A bord, 4 marins et 7 scientifiques dirigés par Xavier Durrieu de Madron, s’affairent déjà pour préparer la prochaine mission d’échantillonnage. Le parcours vers Hawaï va nous permettre de croiser l’Equateur et de réaliser des prélèvements dans la zone équatoriale et intertropicale afin de pouvoir étudier les courants et les contre-courants équatoriaux ainsi que leurs populations planctoniques associées.

Cette zone est sujette à des courants convergents qui jouent sur les grands systèmes climatiques à l’échelle des océans et de la planète, ainsi que sur les phénomène météo-océaniques tel que “el nino” et “el nina” qui ont une influence considérable sur les conditions climatiques et économiques des pays qui bordent le Pacifique équatorial.

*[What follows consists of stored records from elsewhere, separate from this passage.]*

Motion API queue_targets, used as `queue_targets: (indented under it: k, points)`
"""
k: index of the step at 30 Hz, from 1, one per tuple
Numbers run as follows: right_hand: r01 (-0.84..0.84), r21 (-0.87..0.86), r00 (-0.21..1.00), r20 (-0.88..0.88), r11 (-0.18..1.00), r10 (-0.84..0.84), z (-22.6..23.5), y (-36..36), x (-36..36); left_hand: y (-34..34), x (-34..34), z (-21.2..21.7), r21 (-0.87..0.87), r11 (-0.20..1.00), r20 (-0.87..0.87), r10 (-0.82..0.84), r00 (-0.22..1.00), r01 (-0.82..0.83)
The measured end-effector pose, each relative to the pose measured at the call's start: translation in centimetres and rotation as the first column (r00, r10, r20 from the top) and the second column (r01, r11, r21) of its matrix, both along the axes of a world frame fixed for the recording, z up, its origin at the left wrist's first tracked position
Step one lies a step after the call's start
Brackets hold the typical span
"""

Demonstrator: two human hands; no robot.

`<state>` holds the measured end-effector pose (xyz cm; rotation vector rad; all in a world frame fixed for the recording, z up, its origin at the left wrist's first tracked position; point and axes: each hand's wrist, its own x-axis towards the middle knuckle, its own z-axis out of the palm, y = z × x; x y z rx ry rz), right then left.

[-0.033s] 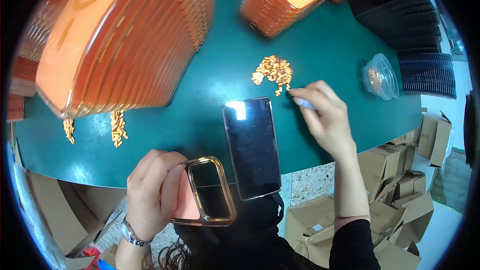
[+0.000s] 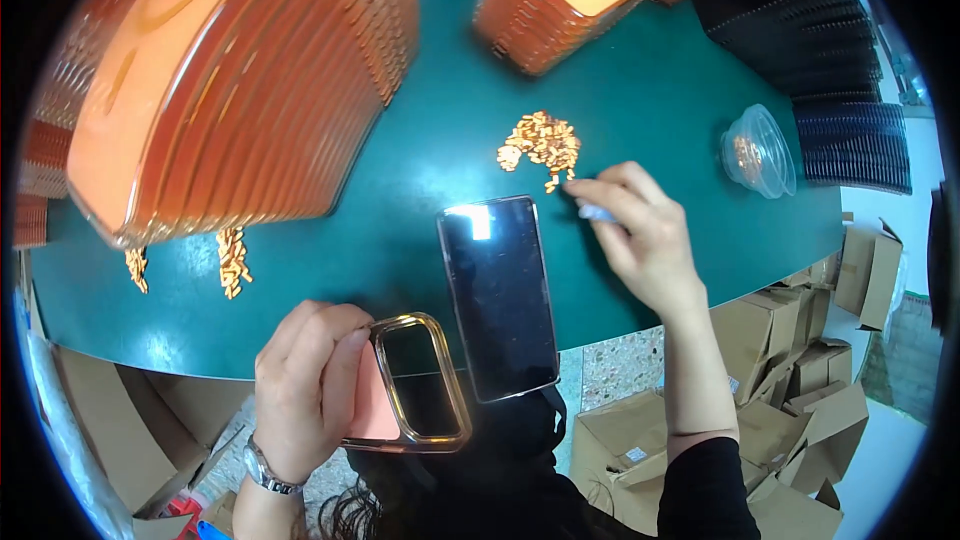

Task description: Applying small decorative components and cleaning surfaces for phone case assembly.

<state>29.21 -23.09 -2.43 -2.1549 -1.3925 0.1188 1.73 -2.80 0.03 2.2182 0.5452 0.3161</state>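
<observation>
My left hand (image 2: 305,370) grips a pink phone case (image 2: 375,405) with a shiny gold frame around its large camera opening. My right hand (image 2: 640,230) has thumb and forefinger drawn together around something small and pale, too unclear to name. Its fingertips are at the near right edge of a pile of small gold-coloured pieces (image 2: 543,143) on the green table. Between my hands is a dark-screened phone (image 2: 500,295), its lower end reaching past the table's front edge in the view.
Tall stacks of orange phone cases (image 2: 250,110) fill the left, with another stack (image 2: 560,15) at the back. Gold pieces (image 2: 233,262) lie in small heaps beside the left stack. A clear plastic tub (image 2: 760,155) and black stacks (image 2: 855,145) stand right; cardboard boxes (image 2: 770,340) lie beyond the table.
My right hand's fingertips have shifted very slightly left, toward the gold pieces. The table scene has also moved a little in the view; my left hand still holds the case.
</observation>
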Motion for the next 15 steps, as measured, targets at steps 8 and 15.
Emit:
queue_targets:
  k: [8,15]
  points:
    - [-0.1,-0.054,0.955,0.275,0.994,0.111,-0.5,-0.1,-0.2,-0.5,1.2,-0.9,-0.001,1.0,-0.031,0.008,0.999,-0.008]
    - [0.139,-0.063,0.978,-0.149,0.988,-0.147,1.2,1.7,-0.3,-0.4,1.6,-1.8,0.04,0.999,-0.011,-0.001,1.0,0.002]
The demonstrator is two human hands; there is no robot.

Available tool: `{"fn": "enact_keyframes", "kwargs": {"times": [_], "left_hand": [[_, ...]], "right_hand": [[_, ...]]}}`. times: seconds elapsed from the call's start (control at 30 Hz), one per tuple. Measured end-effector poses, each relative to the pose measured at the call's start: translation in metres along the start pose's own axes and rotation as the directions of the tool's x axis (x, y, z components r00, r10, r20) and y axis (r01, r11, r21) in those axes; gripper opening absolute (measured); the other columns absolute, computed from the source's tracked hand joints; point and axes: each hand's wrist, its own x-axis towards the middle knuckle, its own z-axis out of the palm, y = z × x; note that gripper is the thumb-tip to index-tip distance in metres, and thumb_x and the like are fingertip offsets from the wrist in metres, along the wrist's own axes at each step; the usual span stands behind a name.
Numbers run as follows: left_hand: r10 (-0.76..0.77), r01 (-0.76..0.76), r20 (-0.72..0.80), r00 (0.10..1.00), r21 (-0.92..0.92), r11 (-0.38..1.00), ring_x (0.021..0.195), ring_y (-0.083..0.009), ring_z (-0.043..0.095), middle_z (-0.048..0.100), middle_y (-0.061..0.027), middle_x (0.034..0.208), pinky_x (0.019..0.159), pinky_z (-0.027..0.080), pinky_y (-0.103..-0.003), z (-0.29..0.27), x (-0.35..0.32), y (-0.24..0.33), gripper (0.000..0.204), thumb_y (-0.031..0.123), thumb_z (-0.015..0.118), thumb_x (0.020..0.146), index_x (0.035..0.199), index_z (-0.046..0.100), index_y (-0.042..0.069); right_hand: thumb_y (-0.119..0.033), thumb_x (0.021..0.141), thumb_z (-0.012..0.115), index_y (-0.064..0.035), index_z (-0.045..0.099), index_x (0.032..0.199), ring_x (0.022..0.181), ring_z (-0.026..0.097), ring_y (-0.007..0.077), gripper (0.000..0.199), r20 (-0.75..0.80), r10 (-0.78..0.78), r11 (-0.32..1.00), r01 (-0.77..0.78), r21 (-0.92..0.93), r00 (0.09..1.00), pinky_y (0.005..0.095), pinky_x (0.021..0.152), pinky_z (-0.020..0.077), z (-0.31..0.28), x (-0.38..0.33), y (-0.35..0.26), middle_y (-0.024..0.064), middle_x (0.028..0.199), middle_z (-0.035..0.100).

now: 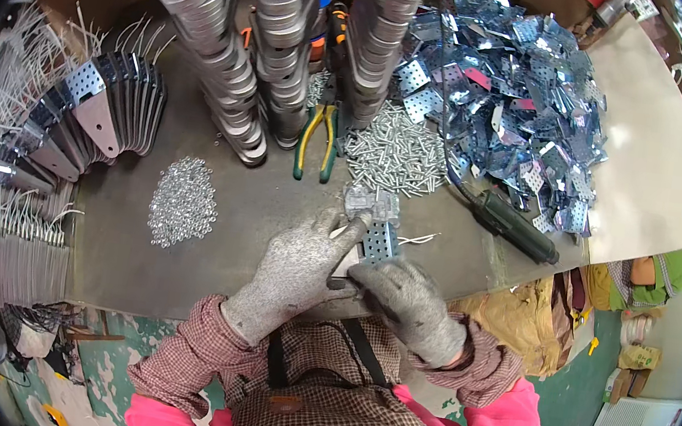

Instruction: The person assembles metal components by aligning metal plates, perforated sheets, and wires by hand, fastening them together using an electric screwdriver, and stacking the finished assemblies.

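Observation:
Between my gloved hands, close to the table's front edge, lies a perforated metal plate (378,241) with white wire ends (419,240) sticking out to its right. My left hand (296,263) is closed on the plate's left side, its index finger reaching up to a small grey metal block (372,204) at the far end. Curled over the near right end of the plate is my right hand (411,302), its fingertips partly hidden. A pale flat metal strip (347,262) shows under the plate, next to my left fingers.
Beyond the hands are a pile of rivets or screws (397,149), pliers (316,142) and tall stacks of metal brackets (280,52). Nuts (183,202) lie left, near wired plate assemblies (98,111). A heap of perforated plates (517,98) and a corded dark tool (516,226) lie right.

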Motion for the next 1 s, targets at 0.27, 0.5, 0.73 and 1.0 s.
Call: {"fn": "enact_keyframes", "kwargs": {"times": [0.27,0.5,0.73,1.0], "left_hand": [[0.049,0.014,0.058,0.997,-0.774,0.633,0.095,-0.0267,0.067,0.065,-0.0171,0.103,0.080,0.055,-0.039,-0.010,-0.012,0.071,0.048,0.019,0.070,0.089,0.130,0.050,0.002],[0.026,0.085,-0.434,0.900,0.233,0.969,0.094,-0.0328,0.066,0.060,-0.0183,0.107,0.076,0.057,-0.040,-0.006,0.245,0.027,0.036,0.001,0.056,0.083,0.119,0.050,-0.003],[0.411,-0.092,-0.288,0.865,0.714,0.694,0.096,-0.0264,0.065,0.064,-0.0093,0.098,0.075,0.054,-0.039,-0.018,0.300,0.027,0.022,0.014,0.061,0.086,0.108,0.062,0.011],[-0.153,0.131,-0.003,0.988,-0.503,0.855,0.071,-0.0256,0.066,0.061,-0.0157,0.094,0.073,0.053,-0.041,-0.052,0.026,0.009,0.038,0.014,0.058,0.088,0.123,0.045,0.003]], "right_hand": [[-0.005,0.094,0.055,-0.0034,0.035,0.146,0.115,0.058,0.0293,0.056,-0.266,0.592,0.693,-0.311,0.650,0.761,0.0371,0.098,0.0476,0.037,-0.059,-0.029,0.0178,0.129,0.058],[0.007,0.083,0.058,0.0047,0.048,0.136,0.124,0.054,0.0388,0.054,-0.482,0.393,0.919,-0.312,0.243,0.783,0.0399,0.102,0.0453,0.027,-0.035,0.006,0.0248,0.134,0.053],[0.006,0.085,0.058,0.0074,0.051,0.131,0.106,0.065,0.0315,0.046,-0.598,0.249,0.968,-0.191,0.159,0.762,0.0364,0.089,0.0520,0.042,-0.030,0.017,0.0223,0.123,0.062],[-0.020,0.091,0.058,0.0022,0.050,0.131,0.096,0.060,0.0158,0.047,-0.411,0.705,0.556,-0.091,0.826,0.578,0.0297,0.085,0.0475,0.025,-0.036,0.010,0.0103,0.107,0.064]]}}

C’est l’occasion pour Tara de traverser cette zone de convergence afin d’étudier la biodiversité et de percer les mystères planctoniques de l’océan. L’équipe scientifique s’attend à un travail d’enquête passionnant. Pour les marins le défi est tout aussi intense, car les zones traversées entre l’équateur et le 5°N sont considérées comme des lieux de formation des dépressions tropicales et des cyclones, peu apparent à la lecture des cartes météo. A partir du 10°N, nous retrouverons le vent des alizés réguliers de secteur E-NE, pour finir la route sur Hawaï.

Pour l’instant, toutes voiles dehors, l’écume à l’étrave, Tara va rejoindre la première station de prélèvements de cette nouvelle mission.

Hervé Bourmaud, capitaine de Tara

* Coprah : Pulpe séchée de la noix de coco qui sert à produire de l’huile.